Signed-off-by: Peter Zijlstra (Intel) <peterz@infradead.org>
---
include/linux/pgtable.h | 55 +++++++++++++++++++++++++++++++++++++++++++++
mm/gup.c | 58 ------------------------------------------------
2 files changed, 56 insertions(+), 57 deletions(-)
--- a/include/linux/pgtable.h
+++ b/include/linux/pgtable.h
@@ -258,6 +258,61 @@ static inline pte_t ptep_get(pte_t *ptep
}
#endif
+#ifdef CONFIG_GUP_GET_PTE_LOW_HIGH
+/*
+ * WARNING: only to be used in the get_user_pages_fast() implementation.
+ *
+ * With get_user_pages_fast(), we walk down the pagetables without taking any
+ * locks. For this we would like to load the pointers atomically, but sometimes
+ * that is not possible (e.g. without expensive cmpxchg8b on x86_32 PAE). What
+ * we do have is the guarantee that a PTE will only either go from not present
+ * to present, or present to not present or both -- it will not switch to a
+ * completely different present page without a TLB flush in between; something
+ * that we are blocking by holding interrupts off.
+ *
+ * Setting ptes from not present to present goes:
+ *
+ * ptep->pte_high = h;
+ * smp_wmb();
+ * ptep->pte_low = l;
+ *
+ * And present to not present goes:
+ *
+ * ptep->pte_low = 0;
+ * smp_wmb();
+ * ptep->pte_high = 0;
+ *
+ * We must ensure here that the load of pte_low sees 'l' IFF pte_high sees 'h'.

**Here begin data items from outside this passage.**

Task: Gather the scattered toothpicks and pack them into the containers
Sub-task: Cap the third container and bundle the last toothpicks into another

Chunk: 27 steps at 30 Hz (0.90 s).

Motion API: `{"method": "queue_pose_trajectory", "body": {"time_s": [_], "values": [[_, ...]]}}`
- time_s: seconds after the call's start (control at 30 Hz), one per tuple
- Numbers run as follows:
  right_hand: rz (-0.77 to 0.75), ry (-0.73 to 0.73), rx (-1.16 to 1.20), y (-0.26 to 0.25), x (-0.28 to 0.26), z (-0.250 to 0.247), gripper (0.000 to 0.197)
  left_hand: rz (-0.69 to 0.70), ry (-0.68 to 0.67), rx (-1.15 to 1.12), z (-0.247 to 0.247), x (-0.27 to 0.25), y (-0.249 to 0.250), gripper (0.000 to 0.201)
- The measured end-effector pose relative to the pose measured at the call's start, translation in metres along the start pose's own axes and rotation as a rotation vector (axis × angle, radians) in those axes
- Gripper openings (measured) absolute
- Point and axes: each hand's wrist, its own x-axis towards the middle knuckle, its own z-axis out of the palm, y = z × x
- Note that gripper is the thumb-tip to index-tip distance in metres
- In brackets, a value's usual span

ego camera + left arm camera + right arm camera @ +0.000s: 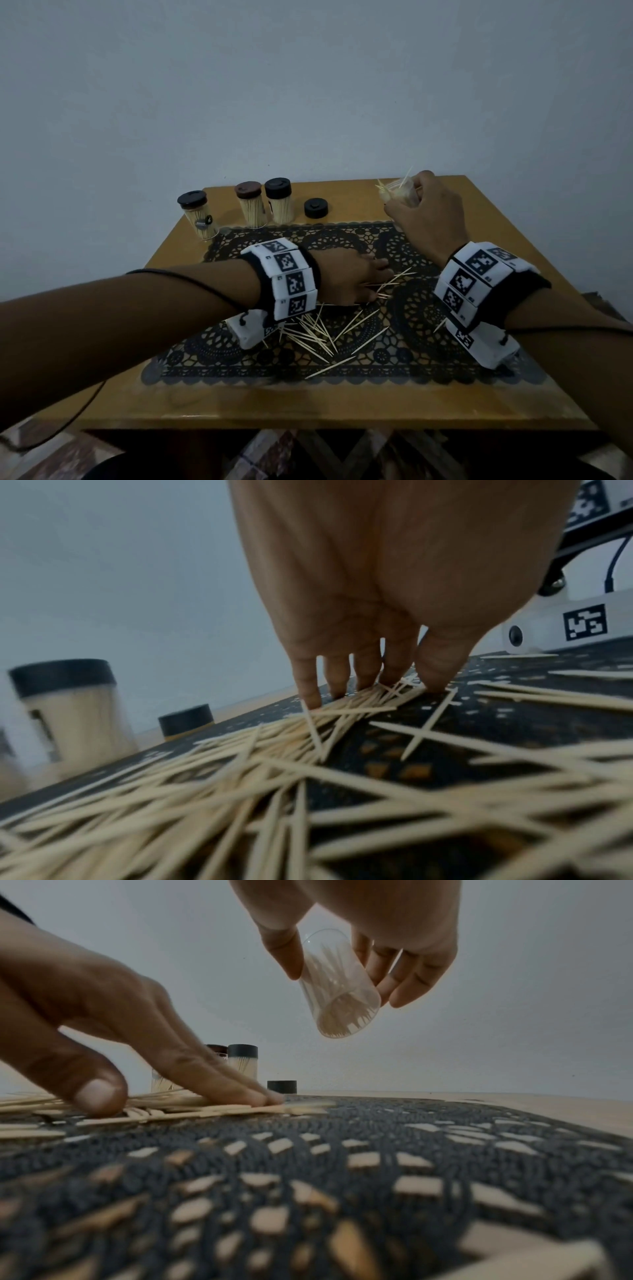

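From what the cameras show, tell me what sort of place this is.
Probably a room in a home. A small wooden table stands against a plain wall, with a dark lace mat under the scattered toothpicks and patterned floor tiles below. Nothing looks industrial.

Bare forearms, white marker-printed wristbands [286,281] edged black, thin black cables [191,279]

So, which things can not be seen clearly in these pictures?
- Label text on the leftmost capped container: too small in the head view.
- How many toothpicks sit in the clear container held by the right hand: blurred, and fingers cover it.
- Scattered toothpicks near the left wrist camera: blurred, cut by the edge.
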Motion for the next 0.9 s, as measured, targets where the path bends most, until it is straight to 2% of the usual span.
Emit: {"method": "queue_pose_trajectory", "body": {"time_s": [0.13, 0.27, 0.4, 0.5, 0.63, 0.73, 0.9], "values": [[-0.051, -0.035, -0.041, -0.003, -0.001, -0.004, 0.034, 0.038, 0.046, 0.109, 0.005, -0.021, -0.011, 0.050], [-0.088, -0.048, -0.086, -0.007, -0.003, -0.021, 0.038, 0.016, 0.096, 0.075, 0.007, -0.036, -0.016, 0.042], [-0.118, -0.020, -0.103, -0.008, 0.000, -0.044, 0.038, 0.027, 0.177, -0.010, 0.002, -0.028, 0.006, 0.051], [-0.118, -0.004, -0.111, -0.005, 0.001, -0.058, 0.038, 0.130, 0.121, 0.053, -0.002, -0.011, 0.044, 0.060], [-0.099, -0.003, -0.120, -0.001, -0.006, -0.066, 0.036, 0.329, 0.063, 0.203, 0.006, 0.009, 0.086, 0.060], [-0.095, -0.017, -0.115, 0.001, -0.011, -0.066, 0.033, 0.284, 0.045, 0.264, 0.012, 0.011, 0.089, 0.060], [-0.076, -0.033, -0.080, -0.005, -0.013, -0.060, 0.034, 0.084, 0.114, 0.311, 0.011, -0.010, 0.058, 0.059]]}}
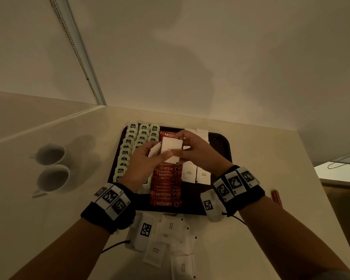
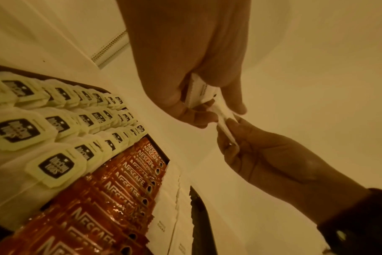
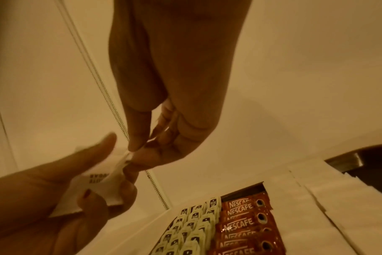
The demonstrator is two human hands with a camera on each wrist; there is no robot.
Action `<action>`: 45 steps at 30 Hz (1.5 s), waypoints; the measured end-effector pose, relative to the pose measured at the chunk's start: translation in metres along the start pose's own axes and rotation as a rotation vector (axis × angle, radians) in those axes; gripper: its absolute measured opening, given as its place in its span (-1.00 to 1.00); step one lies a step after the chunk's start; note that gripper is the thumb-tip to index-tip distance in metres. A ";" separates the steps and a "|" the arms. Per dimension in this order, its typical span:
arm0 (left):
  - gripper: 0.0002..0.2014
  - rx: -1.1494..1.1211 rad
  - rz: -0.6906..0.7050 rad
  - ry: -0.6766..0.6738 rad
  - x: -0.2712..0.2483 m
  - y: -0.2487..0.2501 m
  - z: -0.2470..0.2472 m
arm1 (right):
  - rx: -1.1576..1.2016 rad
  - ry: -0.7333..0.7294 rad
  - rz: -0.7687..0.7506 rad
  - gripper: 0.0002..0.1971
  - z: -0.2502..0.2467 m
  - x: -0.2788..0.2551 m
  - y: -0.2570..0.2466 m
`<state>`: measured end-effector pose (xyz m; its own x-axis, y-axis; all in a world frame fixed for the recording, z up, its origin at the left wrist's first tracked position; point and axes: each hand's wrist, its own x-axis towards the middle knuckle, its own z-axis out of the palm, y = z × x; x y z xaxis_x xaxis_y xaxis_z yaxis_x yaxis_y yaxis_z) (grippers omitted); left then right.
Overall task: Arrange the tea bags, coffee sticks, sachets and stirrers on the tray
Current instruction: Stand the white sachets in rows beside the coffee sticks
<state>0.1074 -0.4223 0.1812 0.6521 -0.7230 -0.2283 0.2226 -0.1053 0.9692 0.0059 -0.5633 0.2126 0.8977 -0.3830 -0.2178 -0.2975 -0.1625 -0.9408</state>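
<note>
A dark tray (image 1: 220, 142) sits on the pale desk (image 1: 251, 158), lined with rows of tea bags (image 1: 127, 147), Nescafé coffee sticks (image 1: 166, 194) and white sugar sachets (image 1: 189, 172). Above it, the left hand (image 1: 143, 160) and right hand (image 1: 198, 152) pinch sugar sachets (image 1: 171, 145) between fingers and thumbs. More loose sachets (image 1: 170, 239) lie on the desk near the tray's front edge.

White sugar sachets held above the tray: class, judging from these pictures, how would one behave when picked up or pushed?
The white sugar sachets look thin and flat, so probably light. The left hand and right hand hold them by fingertip pinches alone. In the left wrist view the paper bends between the fingers, so likely floppy. Lying flat, one should slide, not roll.
</note>
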 end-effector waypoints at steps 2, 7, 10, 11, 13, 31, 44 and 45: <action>-0.79 0.054 -0.005 -0.008 0.000 -0.004 -0.001 | 0.050 0.025 0.008 -0.82 0.001 0.000 -0.001; -0.83 0.105 0.010 -0.020 -0.003 -0.004 0.000 | -0.175 0.146 -0.120 -0.98 -0.003 0.005 -0.002; -0.79 -0.001 -0.066 -0.009 -0.003 -0.007 0.001 | -0.175 0.222 -0.197 -0.92 -0.006 0.008 -0.005; -0.78 -0.043 -0.097 -0.006 -0.003 -0.008 0.001 | -0.164 0.234 -0.204 -0.90 -0.006 0.009 -0.005; -0.76 -0.087 -0.137 -0.015 -0.005 -0.009 0.002 | -0.168 0.217 -0.192 -0.88 -0.007 0.008 -0.005; -0.80 -0.173 -0.229 0.157 -0.006 -0.017 -0.018 | -0.689 -0.064 0.307 -0.81 -0.019 -0.012 0.098; -0.76 -0.243 -0.272 0.125 -0.004 -0.022 -0.018 | -0.709 0.040 0.278 -0.85 -0.016 0.008 0.112; -0.75 -0.245 -0.270 0.113 -0.004 -0.023 -0.018 | -0.711 0.043 0.273 -0.85 -0.016 0.009 0.113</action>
<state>0.1127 -0.4046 0.1584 0.6189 -0.6102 -0.4946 0.5553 -0.1053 0.8249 -0.0249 -0.5991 0.1088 0.7534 -0.5261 -0.3944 -0.6575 -0.5983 -0.4579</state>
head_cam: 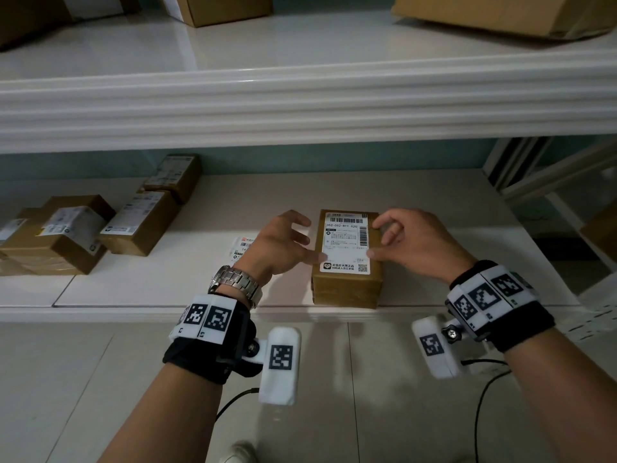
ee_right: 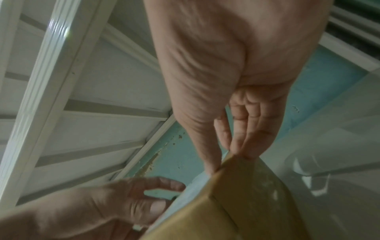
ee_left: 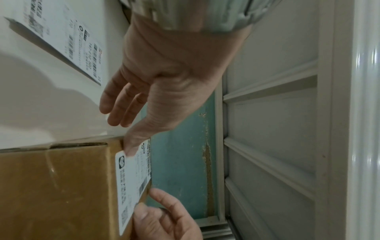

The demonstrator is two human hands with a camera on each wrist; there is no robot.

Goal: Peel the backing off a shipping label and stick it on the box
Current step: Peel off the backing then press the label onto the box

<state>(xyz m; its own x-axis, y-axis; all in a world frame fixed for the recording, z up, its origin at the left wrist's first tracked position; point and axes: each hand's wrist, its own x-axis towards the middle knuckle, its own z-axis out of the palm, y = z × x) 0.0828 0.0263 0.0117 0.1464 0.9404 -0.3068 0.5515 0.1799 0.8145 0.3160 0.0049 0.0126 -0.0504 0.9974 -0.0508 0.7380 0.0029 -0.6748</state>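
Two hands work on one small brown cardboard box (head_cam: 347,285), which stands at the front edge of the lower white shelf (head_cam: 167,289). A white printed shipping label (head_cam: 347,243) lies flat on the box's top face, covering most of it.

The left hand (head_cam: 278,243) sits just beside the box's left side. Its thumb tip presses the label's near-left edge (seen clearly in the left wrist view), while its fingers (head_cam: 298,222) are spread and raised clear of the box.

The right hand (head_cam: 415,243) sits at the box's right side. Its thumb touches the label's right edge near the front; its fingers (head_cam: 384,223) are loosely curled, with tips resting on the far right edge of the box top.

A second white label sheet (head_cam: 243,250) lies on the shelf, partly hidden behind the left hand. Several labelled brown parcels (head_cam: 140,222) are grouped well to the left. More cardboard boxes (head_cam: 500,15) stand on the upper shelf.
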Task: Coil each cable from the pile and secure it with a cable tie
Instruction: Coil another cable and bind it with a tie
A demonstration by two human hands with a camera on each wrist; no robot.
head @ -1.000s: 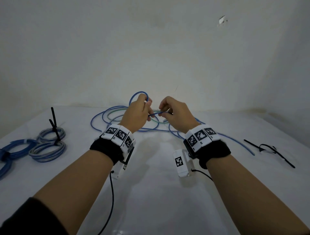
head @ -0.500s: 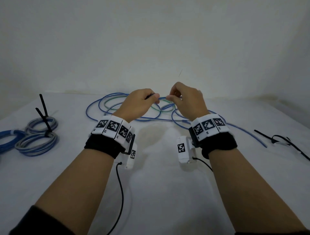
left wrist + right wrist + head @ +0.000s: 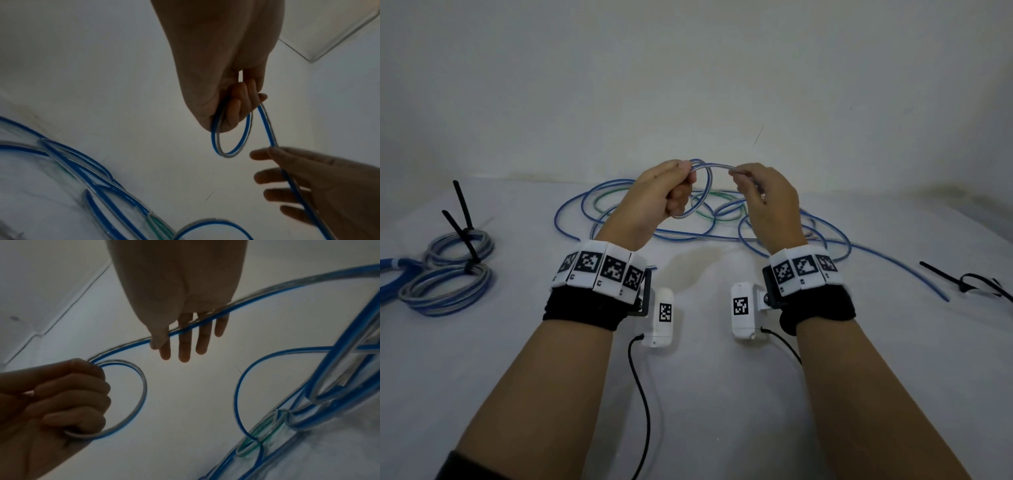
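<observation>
A blue-and-clear cable (image 3: 714, 166) runs between my two raised hands above the pile. My left hand (image 3: 666, 193) is curled round one small loop (image 3: 703, 197) of it, and the loop hangs out past the fingers (image 3: 236, 110). In the left wrist view the loop (image 3: 232, 151) is a single turn. My right hand (image 3: 758, 190) pinches the same cable a short way to the right, thumb against forefinger, the other fingers (image 3: 184, 347) nearly straight. From there the cable drops to the loose pile (image 3: 654, 233) of blue cables with one green cable (image 3: 599, 202) on the white table (image 3: 705, 394).
Two tied coils (image 3: 446, 287) with black cable ties standing up lie at the left, beside a plain blue coil (image 3: 393, 274) at the frame's edge. Loose black cable ties (image 3: 969, 282) lie at the right. A white wall stands close behind the pile.
Both hands have moved apart along the cable. My left hand now holds a formed loop where a second ago it only pinched the cable's end.
</observation>
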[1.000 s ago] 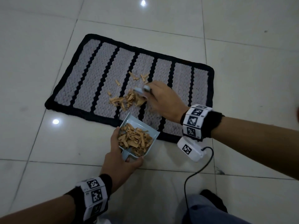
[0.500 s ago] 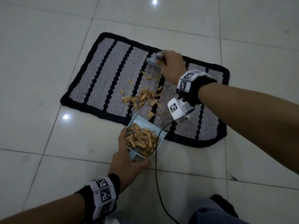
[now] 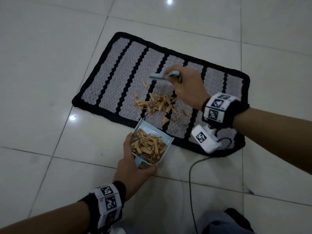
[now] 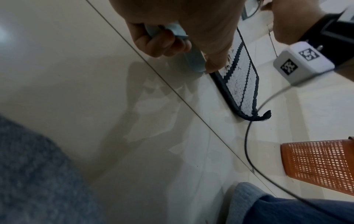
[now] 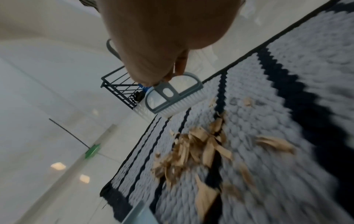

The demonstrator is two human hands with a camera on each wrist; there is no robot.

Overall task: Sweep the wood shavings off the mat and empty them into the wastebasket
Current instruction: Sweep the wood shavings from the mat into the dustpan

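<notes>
A grey mat [image 3: 111,78] with black stripes and border lies on the tile floor. Tan wood shavings [image 3: 156,104] are piled near its front edge, seen also in the right wrist view as shavings [image 5: 193,145] on the mat [image 5: 287,78]. My right hand [image 3: 186,85] grips a small blue-grey brush [image 3: 157,76], whose head [image 5: 172,97] sits just beyond the pile. My left hand [image 3: 135,166] grips the handle of a blue-grey dustpan [image 3: 152,130] holding many shavings, its lip at the mat's front edge. An orange mesh wastebasket [image 4: 318,165] stands on the floor in the left wrist view.
A black cable [image 3: 190,179] trails from the right wrist's camera [image 3: 205,138] across the floor. A dark wire rack [image 5: 119,89] and a green-headed mop [image 5: 91,151] stand beyond the mat. My blue-trousered leg [image 3: 224,223] is at the lower right.
My right hand carried the brush to the mat's far edge, then back toward the pile. The shavings are gathered closer to the dustpan. My left hand keeps the dustpan in place.
</notes>
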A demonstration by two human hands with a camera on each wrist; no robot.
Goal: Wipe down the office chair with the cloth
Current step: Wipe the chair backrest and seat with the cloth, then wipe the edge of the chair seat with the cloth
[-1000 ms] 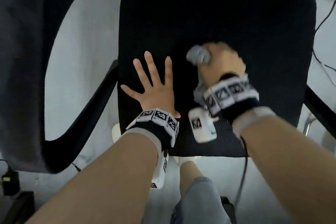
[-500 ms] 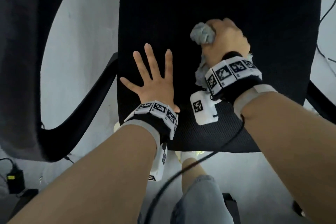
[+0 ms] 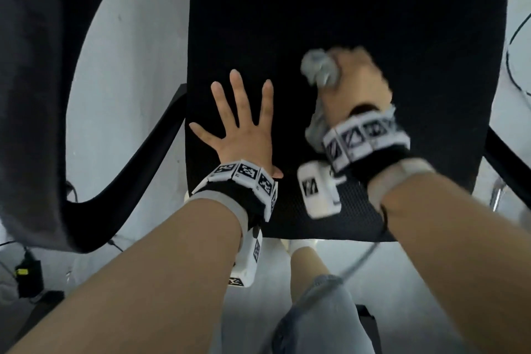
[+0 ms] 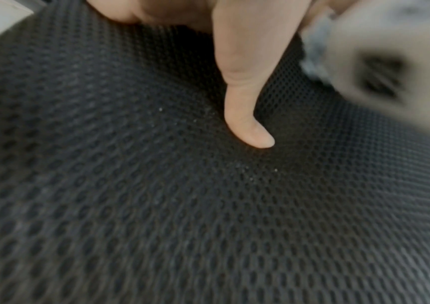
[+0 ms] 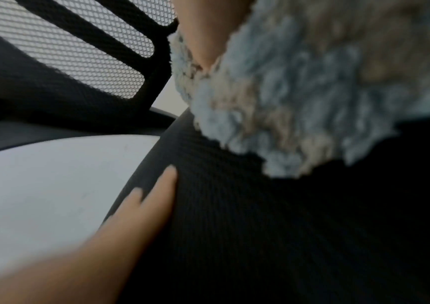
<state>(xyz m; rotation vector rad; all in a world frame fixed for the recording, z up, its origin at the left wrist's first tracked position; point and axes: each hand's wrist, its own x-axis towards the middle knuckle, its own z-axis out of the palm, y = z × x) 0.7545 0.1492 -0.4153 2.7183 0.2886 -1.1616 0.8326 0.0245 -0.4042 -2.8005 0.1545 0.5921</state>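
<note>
**On the seat: your cloth came back toward you**

Nearest you, your left hand point(image 3: 244, 135) lay flat on the office chair point(image 3: 344, 8) seat, fingers spread and holding nothing, bracing it. Just beyond, your right hand point(image 3: 356, 86) gripped the bunched cloth point(image 3: 319, 66), blurred mid-stroke; it had pulled back from its farther reach half a second earlier. The seat's far part likely remained unwiped.
</note>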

+ * We load pte_high *after* loading pte_low, which ensures we don't see an older
+ * value of pte_high. *Then* we recheck pte_low, which ensures that we haven't
+ * picked up a changed pte high. We might have gotten rubbish values from
+ * pte_low and pte_high, but we are guaranteed that pte_low will not have the
+ * present bit set *unless* it is 'l'. Because get_user_pages_fast() only
+ * operates on present ptes we're safe.
+ */
+static inline pte_t ptep_get_lockless(pte_t *ptep)
+{
+ pte_t pte;
+
+ do {
+ pte.pte_low = ptep->pte_low;
+ smp_rmb();
+ pte.pte_high = ptep->pte_high;
+ smp_rmb();
+ } while (unlikely(pte.pte_low != ptep->pte_low));
+
+ return pte;
+}
+#else /* CONFIG_GUP_GET_PTE_LOW_HIGH */
+/*
+ * We require that the PTE can be read atomically.
+ */
+static inline pte_t ptep_get_lockless(pte_t *ptep)
+{
+ return ptep_get(ptep);
+}
+#endif /* CONFIG_GUP_GET_PTE_LOW_HIGH */
+
#ifdef CONFIG_TRANSPARENT_HUGEPAGE
#ifndef __HAVE_ARCH_PMDP_HUGE_GET_AND_CLEAR
static inline pmd_t pmdp_huge_get_and_clear(struct mm_struct *mm,
--- a/mm/gup.c
+++ b/mm/gup.c
@@ -2079,62 +2079,6 @@ static void put_compound_head(struct pag
put_page(page);
}
-#ifdef CONFIG_GUP_GET_PTE_LOW_HIGH
-
-/*
- * WARNING: only to be used in the get_user_pages_fast() implementation.
- *
- * With get_user_pages_fast(), we walk down the pagetables without taking any
- * locks. For this we would like to load the pointers atomically, but sometimes
- * that is not possible (e.g. without expensive cmpxchg8b on x86_32 PAE). What
- * we do have is the guarantee that a PTE will only either go from not present
- * to present, or present to not present or both -- it will not switch to a
- * completely different present page without a TLB flush in between; something
- * that we are blocking by holding interrupts off.
- *
- * Setting ptes from not present to present goes:
- *
- * ptep->pte_high = h;
- * smp_wmb();
- * ptep->pte_low = l;
- *
- * And present to not present goes:
- *
- * ptep->pte_low = 0;
- * smp_wmb();
- * ptep->pte_high = 0;
- *
- * We must ensure here that the load of pte_low sees 'l' IFF pte_high sees 'h'.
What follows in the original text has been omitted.